## [PROMPT]
Would you repeat all of the records underneath, exactly as written?

## [Dataset records]
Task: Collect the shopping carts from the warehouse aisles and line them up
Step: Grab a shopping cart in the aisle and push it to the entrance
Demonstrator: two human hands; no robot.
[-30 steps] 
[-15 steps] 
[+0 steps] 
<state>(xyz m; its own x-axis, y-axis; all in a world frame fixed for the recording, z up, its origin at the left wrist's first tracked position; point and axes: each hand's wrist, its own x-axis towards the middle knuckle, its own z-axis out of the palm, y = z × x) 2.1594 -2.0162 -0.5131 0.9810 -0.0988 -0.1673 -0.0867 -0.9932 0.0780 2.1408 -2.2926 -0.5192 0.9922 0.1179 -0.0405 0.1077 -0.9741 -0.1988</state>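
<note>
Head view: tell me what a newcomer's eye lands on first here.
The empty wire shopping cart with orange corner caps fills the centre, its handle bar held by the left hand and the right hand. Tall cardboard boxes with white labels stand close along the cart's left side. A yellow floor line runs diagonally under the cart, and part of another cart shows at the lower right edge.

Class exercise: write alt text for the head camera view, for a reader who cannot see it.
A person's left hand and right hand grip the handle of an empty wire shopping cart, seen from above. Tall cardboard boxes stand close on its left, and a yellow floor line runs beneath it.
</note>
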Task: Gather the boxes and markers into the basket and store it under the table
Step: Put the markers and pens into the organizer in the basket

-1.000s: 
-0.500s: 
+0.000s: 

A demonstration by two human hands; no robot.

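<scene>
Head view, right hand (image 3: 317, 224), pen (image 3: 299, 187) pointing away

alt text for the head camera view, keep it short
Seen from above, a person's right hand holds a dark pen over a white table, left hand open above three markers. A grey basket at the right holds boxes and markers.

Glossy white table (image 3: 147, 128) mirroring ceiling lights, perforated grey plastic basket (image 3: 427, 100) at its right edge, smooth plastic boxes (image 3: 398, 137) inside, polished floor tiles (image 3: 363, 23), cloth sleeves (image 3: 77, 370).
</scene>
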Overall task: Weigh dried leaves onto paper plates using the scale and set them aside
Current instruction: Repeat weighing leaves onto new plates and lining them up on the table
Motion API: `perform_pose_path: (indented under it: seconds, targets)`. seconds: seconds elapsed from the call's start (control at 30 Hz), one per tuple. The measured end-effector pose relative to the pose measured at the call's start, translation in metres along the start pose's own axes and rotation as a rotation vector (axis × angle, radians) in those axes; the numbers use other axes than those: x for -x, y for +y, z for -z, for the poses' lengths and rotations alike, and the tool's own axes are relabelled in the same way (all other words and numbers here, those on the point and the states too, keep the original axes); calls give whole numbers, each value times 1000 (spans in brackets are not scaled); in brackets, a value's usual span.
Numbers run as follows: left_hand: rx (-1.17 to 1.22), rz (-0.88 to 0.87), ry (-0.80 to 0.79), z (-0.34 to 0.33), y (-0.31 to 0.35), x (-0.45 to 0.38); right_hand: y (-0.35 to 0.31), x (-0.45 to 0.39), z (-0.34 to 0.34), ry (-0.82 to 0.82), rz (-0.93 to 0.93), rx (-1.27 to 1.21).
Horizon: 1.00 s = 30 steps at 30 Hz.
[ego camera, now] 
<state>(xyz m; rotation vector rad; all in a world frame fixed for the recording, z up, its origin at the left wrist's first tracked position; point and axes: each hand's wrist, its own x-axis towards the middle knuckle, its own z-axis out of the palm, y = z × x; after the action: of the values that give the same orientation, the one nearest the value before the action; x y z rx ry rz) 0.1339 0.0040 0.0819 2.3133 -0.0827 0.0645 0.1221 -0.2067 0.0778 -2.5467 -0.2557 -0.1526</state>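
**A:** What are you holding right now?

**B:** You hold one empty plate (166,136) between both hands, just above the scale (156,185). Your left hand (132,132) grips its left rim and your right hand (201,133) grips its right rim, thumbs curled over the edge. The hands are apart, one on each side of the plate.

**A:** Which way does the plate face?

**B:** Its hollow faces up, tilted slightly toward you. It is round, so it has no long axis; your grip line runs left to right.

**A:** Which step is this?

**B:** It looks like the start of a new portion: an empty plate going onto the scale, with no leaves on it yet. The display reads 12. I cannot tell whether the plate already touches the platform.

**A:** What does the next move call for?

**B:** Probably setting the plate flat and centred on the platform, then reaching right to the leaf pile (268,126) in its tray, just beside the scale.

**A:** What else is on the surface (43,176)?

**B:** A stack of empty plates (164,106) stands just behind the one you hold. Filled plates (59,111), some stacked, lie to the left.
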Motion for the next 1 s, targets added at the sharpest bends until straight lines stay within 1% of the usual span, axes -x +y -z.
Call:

## [ANSWER TO THIS EXERCISE]
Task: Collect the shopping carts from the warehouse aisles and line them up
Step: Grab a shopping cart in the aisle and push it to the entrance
Demonstrator: two human hands; no robot.
[-30 steps] 
[-15 steps] 
[+0 steps] 
<state>(xyz m; its own x-axis, y-axis; all in a world frame fixed for the recording, z up, its origin at the left wrist's first tracked position; point and axes: each hand's wrist, its own x-axis towards the middle knuckle, its own z-axis out of the palm, y = z × x) 2.1594 -2.0162 -0.5131 0.9810 -0.0988 -0.1673 -0.0867 -0.9932 0.0780 2.1408 -2.2926 -0.5192 0.9922 0.1179 -0.0405 0.1077 -0.9741 -0.1988</state>
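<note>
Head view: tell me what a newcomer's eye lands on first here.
The empty wire shopping cart with orange corner caps fills the centre, its handle bar held by the left hand and the right hand. Tall cardboard boxes with white labels stand close along the cart's left side. A yellow floor line runs diagonally under the cart, and part of another cart shows at the lower right edge.

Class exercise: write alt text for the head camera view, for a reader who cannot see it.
A person's left hand and right hand grip the handle of an empty wire shopping cart, seen from above. Tall cardboard boxes stand close on its left, and a yellow floor line runs beneath it.
</note>
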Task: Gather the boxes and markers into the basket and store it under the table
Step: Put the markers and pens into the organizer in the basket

-1.000s: 
-0.500s: 
+0.000s: 

A demonstration by two human hands; no robot.

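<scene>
Head view, right hand (image 3: 317, 224), pen (image 3: 299, 187) pointing away

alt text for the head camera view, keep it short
Seen from above, a person's right hand holds a dark pen over a white table, left hand open above three markers. A grey basket at the right holds boxes and markers.

Glossy white table (image 3: 147, 128) mirroring ceiling lights, perforated grey plastic basket (image 3: 427, 100) at its right edge, smooth plastic boxes (image 3: 398, 137) inside, polished floor tiles (image 3: 363, 23), cloth sleeves (image 3: 77, 370).
</scene>
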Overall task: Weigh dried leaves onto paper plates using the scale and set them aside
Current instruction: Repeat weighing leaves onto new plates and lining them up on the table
Motion API: `perform_pose_path: (indented under it: seconds, targets)`. seconds: seconds elapsed from the call's start (control at 30 Hz), one per tuple. The measured end-effector pose relative to the pose measured at the call's start, translation in metres along the start pose's own axes and rotation as a rotation vector (axis × angle, radians) in those axes; the numbers use other axes than those: x for -x, y for +y, z for -z, for the poses' lengths and rotations alike, and the tool's own axes are relabelled in the same way (all other words and numbers here, those on the point and the states too, keep the original axes); calls give whole numbers, each value times 1000 (spans in brackets are not scaled); in brackets, a value's usual span.
Numbers run as follows: left_hand: rx (-1.17 to 1.22), rz (-0.88 to 0.87), ry (-0.80 to 0.79), z (-0.34 to 0.33), y (-0.31 to 0.35), x (-0.45 to 0.38); right_hand: y (-0.35 to 0.31), x (-0.45 to 0.39), z (-0.34 to 0.34), ry (-0.82 to 0.82), rz (-0.93 to 0.93), rx (-1.27 to 1.21).
Horizon: 1.00 s = 30 steps at 30 Hz.
[ego camera, now] 
<state>(xyz m; rotation vector rad; all in a world frame fixed for the recording, z up, its origin at the left wrist's first tracked position; point and axes: each hand's wrist, its own x-axis towards the middle knuckle, its own z-axis out of the palm, y = z × x; after the action: of the values that give the same orientation, the one nearest the value before the action; x y z rx ry rz) 0.1339 0.0040 0.0819 2.3133 -0.0827 0.0645 0.1221 -0.2067 0.0778 -2.5467 -0.2557 -0.1526</state>
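**A:** What are you holding right now?

**B:** You hold one empty plate (166,136) between both hands, just above the scale (156,185). Your left hand (132,132) grips its left rim and your right hand (201,133) grips its right rim, thumbs curled over the edge. The hands are apart, one on each side of the plate.

**A:** Which way does the plate face?

**B:** Its hollow faces up, tilted slightly toward you. It is round, so it has no long axis; your grip line runs left to right.

**A:** Which step is this?

**B:** It looks like the start of a new portion: an empty plate going onto the scale, with no leaves on it yet. The display reads 12. I cannot tell whether the plate already touches the platform.

**A:** What does the next move call for?

**B:** Probably setting the plate flat and centred on the platform, then reaching right to the leaf pile (268,126) in its tray, just beside the scale.

**A:** What else is on the surface (43,176)?

**B:** A stack of empty plates (164,106) stands just behind the one you hold. Filled plates (59,111), some stacked, lie to the left.
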Motion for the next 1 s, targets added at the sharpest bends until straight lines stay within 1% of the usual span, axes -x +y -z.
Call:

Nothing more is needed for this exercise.